Now that I work at home, I don’t run into anyone in my kitchen — except the birds who have built their nest under the air conditioner. They have a lot to say but it’s not the same as brainstorming about new programs or comparing weekend plans. Without immediate access to a team of colleagues, I have to be more deliberate with my professional social life. Since I no longer stumble serendipitously upon co-workers, I call them now, over skype or by phone. I schedule coffee or lunch dates with people in town who share professional interests. It takes more effort, especially since so much talk has been replaced by text, but it satisfies the craving that we all have — to connect.

I’ve also discovered an entire cohort of professionals who work from home and substitute social time for what used to be long commutes or trips to the gym. We take afternoon walks through the neighborhood, enjoy brown bag lunches at each other’s homes, meet for drinks, or talk on the phone while we’re on our way to meetings. It breaks up the long stretches alone and even allows for the same networking I used to do by the vending machine.
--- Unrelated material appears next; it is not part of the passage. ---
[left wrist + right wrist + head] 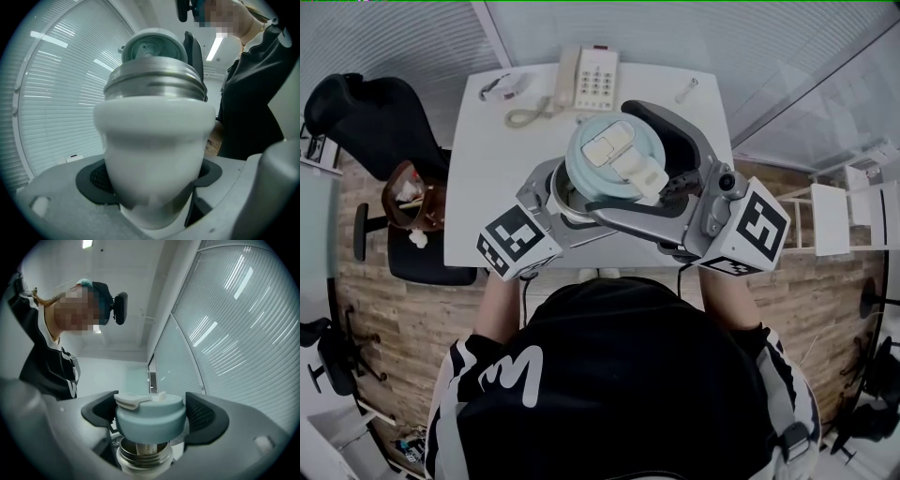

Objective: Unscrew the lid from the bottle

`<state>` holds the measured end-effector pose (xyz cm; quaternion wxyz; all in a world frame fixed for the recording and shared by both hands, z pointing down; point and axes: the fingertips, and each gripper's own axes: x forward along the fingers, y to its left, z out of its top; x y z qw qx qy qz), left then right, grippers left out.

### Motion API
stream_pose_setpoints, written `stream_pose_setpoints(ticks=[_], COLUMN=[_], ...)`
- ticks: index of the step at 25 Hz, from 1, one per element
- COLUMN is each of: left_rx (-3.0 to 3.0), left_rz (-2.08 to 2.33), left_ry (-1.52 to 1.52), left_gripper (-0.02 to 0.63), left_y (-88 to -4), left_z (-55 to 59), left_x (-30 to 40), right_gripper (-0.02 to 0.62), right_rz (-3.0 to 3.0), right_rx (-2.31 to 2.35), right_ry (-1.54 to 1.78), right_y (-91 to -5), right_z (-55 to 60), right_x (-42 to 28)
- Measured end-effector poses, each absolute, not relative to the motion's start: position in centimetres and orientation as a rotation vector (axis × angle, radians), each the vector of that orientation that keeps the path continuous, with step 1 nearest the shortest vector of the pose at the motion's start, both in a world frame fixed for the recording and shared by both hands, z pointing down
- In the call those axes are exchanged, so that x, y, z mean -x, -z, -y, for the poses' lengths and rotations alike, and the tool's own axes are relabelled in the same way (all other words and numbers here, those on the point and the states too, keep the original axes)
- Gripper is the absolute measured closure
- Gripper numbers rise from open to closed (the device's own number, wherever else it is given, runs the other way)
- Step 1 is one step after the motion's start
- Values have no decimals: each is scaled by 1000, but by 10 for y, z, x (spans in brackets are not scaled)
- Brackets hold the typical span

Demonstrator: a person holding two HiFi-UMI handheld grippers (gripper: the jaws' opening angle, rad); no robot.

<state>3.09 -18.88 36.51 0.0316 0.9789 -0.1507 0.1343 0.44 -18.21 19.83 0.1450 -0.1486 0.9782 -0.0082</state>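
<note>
In the left gripper view, the bottle [154,140] has a white body and a steel threaded neck [154,82]. My left gripper [154,187] is shut on its body and holds it upright above the table. The pale blue lid [150,420] with a white flip tab sits between the black pads [202,417] of my right gripper [151,414], which is shut on it. The lid stands a little above the steel neck [143,458], with a gap in which its inner plug shows. In the head view the lid [614,157] covers most of the bottle [565,194].
Below the grippers is a white table [487,187] with a telephone [589,80], a small white-and-red object [506,86] and a small pale item [686,90] at its far side. A black chair [366,112] and a brown bag [412,197] stand at the left.
</note>
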Motion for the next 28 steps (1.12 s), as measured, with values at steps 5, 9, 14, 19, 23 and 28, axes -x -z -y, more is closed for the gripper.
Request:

Now that I’m marketing myself and my skills as a free-lancer, extending and nurturing my contacts is essential to my success.
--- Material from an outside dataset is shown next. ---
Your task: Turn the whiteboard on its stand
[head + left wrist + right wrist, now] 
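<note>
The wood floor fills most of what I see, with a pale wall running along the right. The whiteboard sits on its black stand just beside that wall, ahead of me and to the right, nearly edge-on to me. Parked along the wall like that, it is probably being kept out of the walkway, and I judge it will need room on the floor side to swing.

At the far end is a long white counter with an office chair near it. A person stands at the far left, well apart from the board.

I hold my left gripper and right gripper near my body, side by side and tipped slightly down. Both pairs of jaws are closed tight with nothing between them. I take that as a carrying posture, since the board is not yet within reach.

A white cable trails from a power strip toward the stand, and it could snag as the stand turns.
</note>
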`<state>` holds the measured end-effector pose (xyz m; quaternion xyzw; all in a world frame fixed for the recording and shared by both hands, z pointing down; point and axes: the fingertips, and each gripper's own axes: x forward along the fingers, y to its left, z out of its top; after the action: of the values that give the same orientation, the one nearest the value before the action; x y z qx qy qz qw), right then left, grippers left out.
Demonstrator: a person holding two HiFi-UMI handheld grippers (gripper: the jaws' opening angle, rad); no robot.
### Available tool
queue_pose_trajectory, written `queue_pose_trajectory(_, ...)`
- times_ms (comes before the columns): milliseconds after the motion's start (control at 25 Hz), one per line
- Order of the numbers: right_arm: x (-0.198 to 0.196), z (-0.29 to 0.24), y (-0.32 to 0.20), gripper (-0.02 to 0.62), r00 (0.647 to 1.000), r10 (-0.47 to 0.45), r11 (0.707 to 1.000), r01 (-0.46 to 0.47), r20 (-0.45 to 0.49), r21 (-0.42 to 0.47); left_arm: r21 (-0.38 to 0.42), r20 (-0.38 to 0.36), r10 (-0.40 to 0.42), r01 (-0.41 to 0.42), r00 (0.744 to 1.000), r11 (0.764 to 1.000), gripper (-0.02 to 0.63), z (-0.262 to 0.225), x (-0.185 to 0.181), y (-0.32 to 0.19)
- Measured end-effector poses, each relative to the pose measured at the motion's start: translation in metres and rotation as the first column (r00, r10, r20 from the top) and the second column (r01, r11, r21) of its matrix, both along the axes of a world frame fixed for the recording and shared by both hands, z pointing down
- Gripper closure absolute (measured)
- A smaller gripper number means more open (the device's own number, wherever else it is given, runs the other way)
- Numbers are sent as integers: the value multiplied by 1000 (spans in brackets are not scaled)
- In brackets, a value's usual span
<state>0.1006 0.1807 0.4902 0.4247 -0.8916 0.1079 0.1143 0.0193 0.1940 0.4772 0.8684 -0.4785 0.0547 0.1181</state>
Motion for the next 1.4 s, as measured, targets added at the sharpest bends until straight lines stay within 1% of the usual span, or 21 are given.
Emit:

There are formal professional gatherings, too — receptions and briefings I used to feel too socially exhausted to attend when I was surrounded by people all day. And, occasionally, just for fun, I schedule a face-to-face meeting with someone I could just as easily consult by email. It may not seem “productive” to managers who are focused solely on deadlines and deliverables, but in the long run, making personal connections is shown to increase productivity. Social capital is every bit as important as financial capital.

At the same time, working from home has taught me to appreciate the role that silence and solitude play in creativity and concentration. For the first few weeks, I kept the radio tuned to NPR all day, not loud enough to register, just enough to provide background noise, something to absorb the soundlessness so I wouldn’t hear my keyboard clicking. The quiet was unnerving, reminding me that I was alone and unemployed, my time no longer in demand.
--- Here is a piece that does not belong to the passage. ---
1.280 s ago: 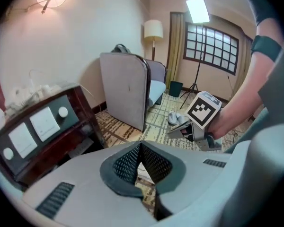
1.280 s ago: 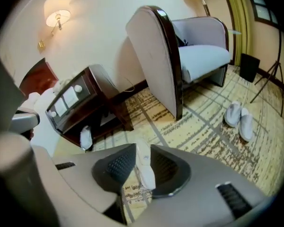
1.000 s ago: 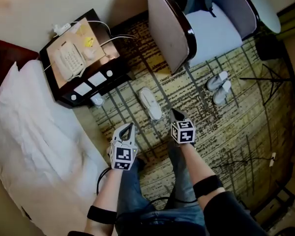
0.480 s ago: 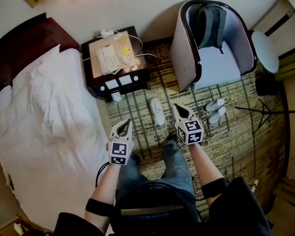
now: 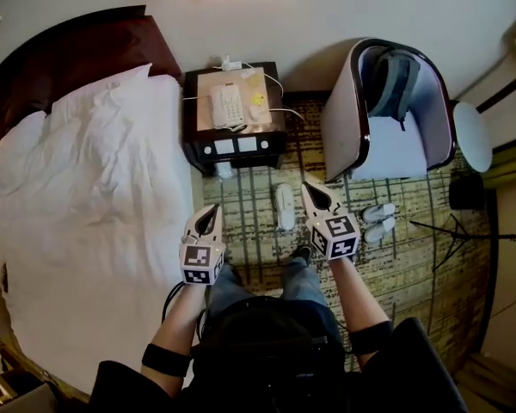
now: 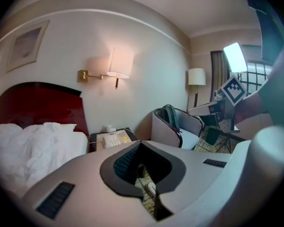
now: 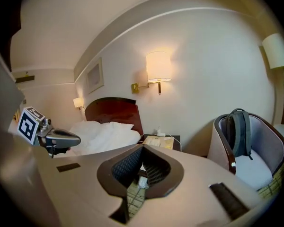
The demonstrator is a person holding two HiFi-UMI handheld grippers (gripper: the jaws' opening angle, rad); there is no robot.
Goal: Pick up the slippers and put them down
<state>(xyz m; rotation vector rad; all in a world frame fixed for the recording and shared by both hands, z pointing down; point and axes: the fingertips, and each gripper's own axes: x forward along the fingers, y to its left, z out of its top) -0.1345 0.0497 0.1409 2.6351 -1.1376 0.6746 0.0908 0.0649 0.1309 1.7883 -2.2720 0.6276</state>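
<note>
**Two grippers, clenched and empty; slippers on the floor below them**

Left gripper (image 5: 210,213) and right gripper (image 5: 310,189): jaws pressed together, nothing between them, both held well above the carpet (image 5: 254,231). Single white slipper (image 5: 285,206): flat on the carpet, below and between the two tips, nearer the right one. Pair of slippers (image 5: 379,213): off to the right gripper's right, by the armchair (image 5: 342,136). Nightstand (image 5: 235,144): ahead of both. For a clean pickup, likely best to spread the jaws before descending, close on the slipper's upper band, and lift level.
</note>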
But, before long, the steady stream of talk became irritating. Rather than being informed, I was distracted. Now, I listen to podcasts or live programs when I can concentrate on them; I no longer need noise for the sake of it. Silence, I have realized, is something you can feel — and feel good about. That busy, productive silence I immerse myself in most mornings is like an energy wave that pushes and propels me. By contrast, the peaceful silence I feel at night when my kids are sleeping restfully in their beds and I decide to tap out a few more words on the laptop is like a soft blanket wrapped around me. And the amiable silence I experience when I’m reading or writing with a close friend at my side can waft over me like an ocean breeze.

Perhaps I had previously felt such an aversion to silence because I had experienced so much of the painful kind. Not only the stillness that replaced the daily buzz of my office, but the reverberating echo of slamming doors, the cavernous quiet of an empty house, and the sad slump of realizing you have nothing to say to someone you love. That silence is suffocating.

Eventually, all humans adapt and I am no different. We learn to live comfortably in our empty nests, our single lives, and our home offices. We find ways to work and fill the silence with companions of our own choosing — whether birds, radio hosts, or lunch dates. Maybe all of the above. It demands discipline to work from home and still be social without losing productivity. It requires balance. And sometimes it requires bravery to confront your silences.

I’ve learned that I can do all these things. I can be alone, and I can chat up a room. I can talk and I can listen, and I can sit in silence and enjoy the serenity.

Turns out, I don’t really miss the office all that much. Working from home is just fine for me.